A beloved Hollywood studio has given its decades-old mascot a sleek makeover, and honestly, it really is not worth the negative reaction it has received on social media. But hey, haters gonna hate. It matters not because MGM now has a new-ish look.
MGM has officially replaced their long-standing lion logo, which has gone by the name “Leo” for decades now. The real Leo the Lion—which has actually been eight different lions since 1916—is now a CG-animated lion. You can check out the flashy new logo in the tweet below:
The new logo looks fantastic, but predictably, some fans have complaints and have made sure we all know what they are. It was unavoidable. People really don’t like change, even if it does not affect them at all. Here is a good example, just in case you are curious:
Being a major movie studio, MGM and its films are constantly in the news. No Time to Die‘s many delays have guaranteed that. But this is really big news. Like, Gina-Carano-getting-fired big news without that same level of verbal abuse and vitriol. But this is a HUGE change, one that many didn’t expect or deem necessary. MGM, on the other hand, has been planning this for quite a while. The new logo was originally set to debut in front of No Time to Die but was moved around to accommodate the ever-changing, pandemic-impacted release schedule. Now, we will get our first glimpse of it on the big screen this summer. More on that below!

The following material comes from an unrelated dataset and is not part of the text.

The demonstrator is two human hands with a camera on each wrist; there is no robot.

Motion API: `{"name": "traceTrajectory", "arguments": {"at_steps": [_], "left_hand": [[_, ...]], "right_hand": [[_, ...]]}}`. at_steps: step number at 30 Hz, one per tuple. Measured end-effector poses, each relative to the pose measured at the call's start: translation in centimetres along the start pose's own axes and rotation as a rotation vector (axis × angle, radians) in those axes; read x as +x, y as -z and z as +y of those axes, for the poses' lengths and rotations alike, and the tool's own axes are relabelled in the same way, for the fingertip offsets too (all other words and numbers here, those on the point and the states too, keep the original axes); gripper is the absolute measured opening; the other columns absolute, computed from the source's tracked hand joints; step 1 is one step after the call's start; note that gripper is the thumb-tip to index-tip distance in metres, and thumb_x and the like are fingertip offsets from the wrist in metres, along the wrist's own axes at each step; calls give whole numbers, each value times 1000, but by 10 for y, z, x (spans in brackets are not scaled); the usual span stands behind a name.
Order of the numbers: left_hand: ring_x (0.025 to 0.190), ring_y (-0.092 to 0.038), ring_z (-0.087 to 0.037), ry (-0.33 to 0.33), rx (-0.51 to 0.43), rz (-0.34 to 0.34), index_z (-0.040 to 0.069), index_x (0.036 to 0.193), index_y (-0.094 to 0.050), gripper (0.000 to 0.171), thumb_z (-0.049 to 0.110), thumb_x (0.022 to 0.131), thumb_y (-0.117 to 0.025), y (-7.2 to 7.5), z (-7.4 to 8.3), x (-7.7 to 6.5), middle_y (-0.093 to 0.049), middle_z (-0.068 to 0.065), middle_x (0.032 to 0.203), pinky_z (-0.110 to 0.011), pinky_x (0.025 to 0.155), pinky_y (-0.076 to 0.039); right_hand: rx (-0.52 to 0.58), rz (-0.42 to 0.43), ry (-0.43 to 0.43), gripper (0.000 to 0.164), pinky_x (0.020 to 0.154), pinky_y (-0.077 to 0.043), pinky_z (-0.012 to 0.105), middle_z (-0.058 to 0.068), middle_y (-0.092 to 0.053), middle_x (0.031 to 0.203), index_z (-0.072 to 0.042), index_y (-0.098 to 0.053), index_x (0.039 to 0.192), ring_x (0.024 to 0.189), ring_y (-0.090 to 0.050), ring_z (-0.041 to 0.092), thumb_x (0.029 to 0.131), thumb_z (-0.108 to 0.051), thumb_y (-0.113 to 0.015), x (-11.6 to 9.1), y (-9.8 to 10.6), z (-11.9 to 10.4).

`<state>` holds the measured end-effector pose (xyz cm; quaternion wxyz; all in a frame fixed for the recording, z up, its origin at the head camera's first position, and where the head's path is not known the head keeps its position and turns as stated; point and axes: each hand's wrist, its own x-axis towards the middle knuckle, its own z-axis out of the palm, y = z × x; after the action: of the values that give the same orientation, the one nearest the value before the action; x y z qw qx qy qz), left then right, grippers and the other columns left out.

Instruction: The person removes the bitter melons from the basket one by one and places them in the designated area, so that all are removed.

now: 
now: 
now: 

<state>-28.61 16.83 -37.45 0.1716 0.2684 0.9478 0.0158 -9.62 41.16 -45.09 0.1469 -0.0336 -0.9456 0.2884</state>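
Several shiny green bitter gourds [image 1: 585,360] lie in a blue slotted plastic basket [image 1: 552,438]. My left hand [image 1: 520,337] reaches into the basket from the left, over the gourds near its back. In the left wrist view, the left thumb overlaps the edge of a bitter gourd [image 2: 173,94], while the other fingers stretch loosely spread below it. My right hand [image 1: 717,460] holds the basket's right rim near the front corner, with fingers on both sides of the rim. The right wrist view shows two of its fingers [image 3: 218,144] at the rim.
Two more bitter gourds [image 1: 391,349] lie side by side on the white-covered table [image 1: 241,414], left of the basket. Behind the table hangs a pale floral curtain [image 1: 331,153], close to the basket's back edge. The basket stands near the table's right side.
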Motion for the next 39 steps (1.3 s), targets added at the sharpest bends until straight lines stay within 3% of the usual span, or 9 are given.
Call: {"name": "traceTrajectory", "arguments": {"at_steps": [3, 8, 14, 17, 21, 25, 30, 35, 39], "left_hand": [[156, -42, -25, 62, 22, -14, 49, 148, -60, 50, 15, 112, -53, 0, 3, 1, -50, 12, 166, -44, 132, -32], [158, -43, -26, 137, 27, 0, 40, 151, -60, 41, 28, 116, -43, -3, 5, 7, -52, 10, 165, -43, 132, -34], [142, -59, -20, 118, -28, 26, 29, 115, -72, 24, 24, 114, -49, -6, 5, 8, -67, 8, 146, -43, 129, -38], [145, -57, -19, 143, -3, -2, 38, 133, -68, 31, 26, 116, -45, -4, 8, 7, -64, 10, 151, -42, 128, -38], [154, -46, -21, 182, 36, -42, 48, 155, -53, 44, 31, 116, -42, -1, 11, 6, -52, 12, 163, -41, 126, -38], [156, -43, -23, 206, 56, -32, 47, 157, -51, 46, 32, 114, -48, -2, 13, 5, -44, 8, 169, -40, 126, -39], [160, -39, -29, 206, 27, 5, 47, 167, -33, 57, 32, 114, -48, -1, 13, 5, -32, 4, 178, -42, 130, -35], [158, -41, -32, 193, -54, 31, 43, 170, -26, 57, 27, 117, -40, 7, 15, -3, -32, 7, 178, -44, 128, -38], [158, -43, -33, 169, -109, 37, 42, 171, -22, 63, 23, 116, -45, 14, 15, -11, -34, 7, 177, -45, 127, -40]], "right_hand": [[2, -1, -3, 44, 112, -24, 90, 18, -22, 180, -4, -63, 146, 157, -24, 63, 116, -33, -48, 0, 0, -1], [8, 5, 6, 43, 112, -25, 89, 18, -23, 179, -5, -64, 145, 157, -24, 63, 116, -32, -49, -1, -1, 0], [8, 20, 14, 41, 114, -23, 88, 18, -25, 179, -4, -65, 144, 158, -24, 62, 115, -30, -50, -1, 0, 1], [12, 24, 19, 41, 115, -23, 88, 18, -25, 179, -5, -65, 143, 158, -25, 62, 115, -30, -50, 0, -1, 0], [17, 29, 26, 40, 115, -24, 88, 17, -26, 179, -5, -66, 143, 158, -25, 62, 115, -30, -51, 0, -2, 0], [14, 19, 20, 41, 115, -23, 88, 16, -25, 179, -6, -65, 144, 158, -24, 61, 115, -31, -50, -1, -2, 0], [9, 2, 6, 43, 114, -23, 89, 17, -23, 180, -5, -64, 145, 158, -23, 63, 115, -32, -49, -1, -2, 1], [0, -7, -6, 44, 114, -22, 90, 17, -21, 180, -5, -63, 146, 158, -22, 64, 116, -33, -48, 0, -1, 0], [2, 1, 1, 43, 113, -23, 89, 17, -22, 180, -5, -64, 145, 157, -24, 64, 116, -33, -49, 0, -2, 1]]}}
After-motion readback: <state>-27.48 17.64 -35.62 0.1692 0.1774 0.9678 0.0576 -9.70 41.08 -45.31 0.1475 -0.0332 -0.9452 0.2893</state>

For an idea of just how long the original Leo was used, here’s some brief history: the studio last changed the “Leo” logo back in 1957. The change came after years of lion-switching and logo adjusting. The other seven lions MGM used all had different names, but because audiences seem to enjoy alliteration, the name “Leo” stuck and is now used to refer to any version of the logo.
The names of the other MGM lions are, in order of appearance: Slats, Jackie, Bill, Telly, Coffee, Tanner, and George. The images of these lions were retired by 1957, replaced by the logo that has ushered us into countless MGM films for 64 years. Now, a CG logo has replaced Leo, and purists aren’t super happy.
Polish-American painter and Paramount Studios art director Lionel S. Reiss created the original MGM logo. At the time, Reiss was primarily known for art inspired by his Jewish heritage, but his credited work on Leo has been just as important to his legacy.
It will be interesting to see how audiences continue to respond to the change. If they even notice, honestly. The reaction so far has been decidedly mixed, but MGM seems comfortable and confident in their decision to release the logo early. But the people involved with changing the mascot did a bang-up job making it look as realistic as they could, and only eagle-eyed viewers will be able to catch every visual adjustment.
You can catch the new-and-improved Leo the lion on the big screen when the Channing Tatum-led comedy Dog hits theaters in July.